Didn’t get to do much today? It’s OK, tomorrow’s another day — a better one.

Optimism bias may lead you to make bad decisions in your personal life by encouraging risky behaviors like smoking or overeating or by making you ignore the potential of unwanted outcomes.

In business, it gets even murkier.

Leaders are naturally confident. Add over-confidence and excessive optimism to the mix and you’ve got the perfect recipe for uncannily positive scenarios about the future.

Optimism bias in your mind: when you’re looking forward to a positive outcome, you overestimate the likelihood of conjunctive events i.e. events that must happen in conjunction with one another for your outcome to be possible.

For instance, for your next product launch to be successful, you imagine that the economy will not take a turn for the worse, while your competitors’ business will. You need both of these things to be successful.

This is a bit of a mind-bender (hence, its prevalence): the probability of a series of events happening exactly as we need them to is MUCH lower than the probability of a single occurrence.

If you ignore this probability, you will seriously underestimate the effort, time, and budget you need for a successful product launch.

Does the scenario you crafted plot an other-worldly smooth road to success? Then it’s time to create a counterpart for it. Check your availability bias too: you may have relied excessively on top-of-mind information and ignored more obscure but more probable risks.

Confirmation bias

Our mind naturally gravitates towards cherry-picking facts and ideas that cement our own beliefs and values. This is confirmation bias.
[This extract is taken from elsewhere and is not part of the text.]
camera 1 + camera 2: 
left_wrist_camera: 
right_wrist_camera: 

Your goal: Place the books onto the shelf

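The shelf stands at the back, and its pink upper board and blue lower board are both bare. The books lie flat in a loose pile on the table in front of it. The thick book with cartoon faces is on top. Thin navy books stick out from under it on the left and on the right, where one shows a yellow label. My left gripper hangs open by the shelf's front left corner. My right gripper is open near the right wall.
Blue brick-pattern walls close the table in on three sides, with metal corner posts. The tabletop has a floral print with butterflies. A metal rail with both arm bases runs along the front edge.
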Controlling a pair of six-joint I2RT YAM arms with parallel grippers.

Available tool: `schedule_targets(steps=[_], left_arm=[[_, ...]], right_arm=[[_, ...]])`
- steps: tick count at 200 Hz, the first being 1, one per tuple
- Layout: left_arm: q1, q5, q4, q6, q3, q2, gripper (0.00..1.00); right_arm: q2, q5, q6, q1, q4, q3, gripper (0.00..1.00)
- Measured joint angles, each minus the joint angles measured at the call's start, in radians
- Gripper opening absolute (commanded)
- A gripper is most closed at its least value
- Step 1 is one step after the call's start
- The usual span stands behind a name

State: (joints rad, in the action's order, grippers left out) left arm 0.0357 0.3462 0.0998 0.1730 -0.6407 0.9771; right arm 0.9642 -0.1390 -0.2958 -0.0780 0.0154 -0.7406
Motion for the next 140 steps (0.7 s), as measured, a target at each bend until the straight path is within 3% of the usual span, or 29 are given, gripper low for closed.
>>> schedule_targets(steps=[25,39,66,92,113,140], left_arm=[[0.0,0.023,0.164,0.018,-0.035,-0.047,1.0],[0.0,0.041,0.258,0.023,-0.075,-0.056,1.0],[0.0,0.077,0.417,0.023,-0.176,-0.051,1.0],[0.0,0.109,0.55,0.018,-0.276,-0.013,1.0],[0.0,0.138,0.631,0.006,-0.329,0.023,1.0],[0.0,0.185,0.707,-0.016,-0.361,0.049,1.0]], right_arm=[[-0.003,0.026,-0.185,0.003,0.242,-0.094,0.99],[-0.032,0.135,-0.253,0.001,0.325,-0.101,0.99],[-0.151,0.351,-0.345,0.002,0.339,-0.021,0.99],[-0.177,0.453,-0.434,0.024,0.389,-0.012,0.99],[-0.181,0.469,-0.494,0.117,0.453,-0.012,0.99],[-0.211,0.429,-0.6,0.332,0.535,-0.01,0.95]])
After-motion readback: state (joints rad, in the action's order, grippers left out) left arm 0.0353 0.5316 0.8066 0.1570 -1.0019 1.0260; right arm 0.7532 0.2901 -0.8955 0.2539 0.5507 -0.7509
Image via Simply Psychology

It explains why two people with opposing views can look at the same piece of evidence and feel validated by it. They both see only what they want.

Here’s a common example: the CEO of a company has a revolutionary idea for a product. He asks his team to conduct research for product-market fit to validate his idea.

This approach is wrong from the get-go because it uses a seemingly scientific approach incorrectly. As the team launches into surveys, focus groups, and market analyses, they do so knowing what their boss wants.

The results will be inherently skewed.

Moreover, confirmation bias can lead to groupthink, another heuristic where entire teams only take into account data and information that suits the beliefs of the majority.

Confirmation bias in your mind: I often find myself too attached to my own ideas. If you do too, the trick I use to avoid confirmation bias will come in handy.

Let’s say I want to invest in company X on the stock market. Searching for “company X past performance” or “is company X a good investment” is a sure recipe for confirmation bias.

So I do the exact opposite: I use search phrases like “why is company X a bad investment” or “financial problems at company X”. It’s not a foolproof method, but it helps balance things out in my mind.

In scenario planning, I encourage you to embrace diversity. Look for divergent points of view from your team and treat them all equally seriously. Consider ALL the data, not just the one that builds up your product idea or your idea for a perfect future. Admit when you were wrong.


[Another bias you may want to look into when building future scenarios is something I’ve already tackled at length, survivorship bias.]

Cognitive biases take our rational reasoning hostage. They cause us to make decisions using imperfect heuristics because weighing up all the facts is cumbersome, time-consuming, and very challenging to our egos.

But do you know what’s even more cumbersome, time-consuming, and very challenging to our egos? Badly laid plans i.e. the result of letting cognitive biases get in the way of reason.

This is by no means an extensive list of cognitive biases, but it’s a start in helping you recognize flawed thinking patterns.

That’s it from me today! I hope this issue of Ideas to Power Your Future helps you make future-proof decisions not more easily, but better.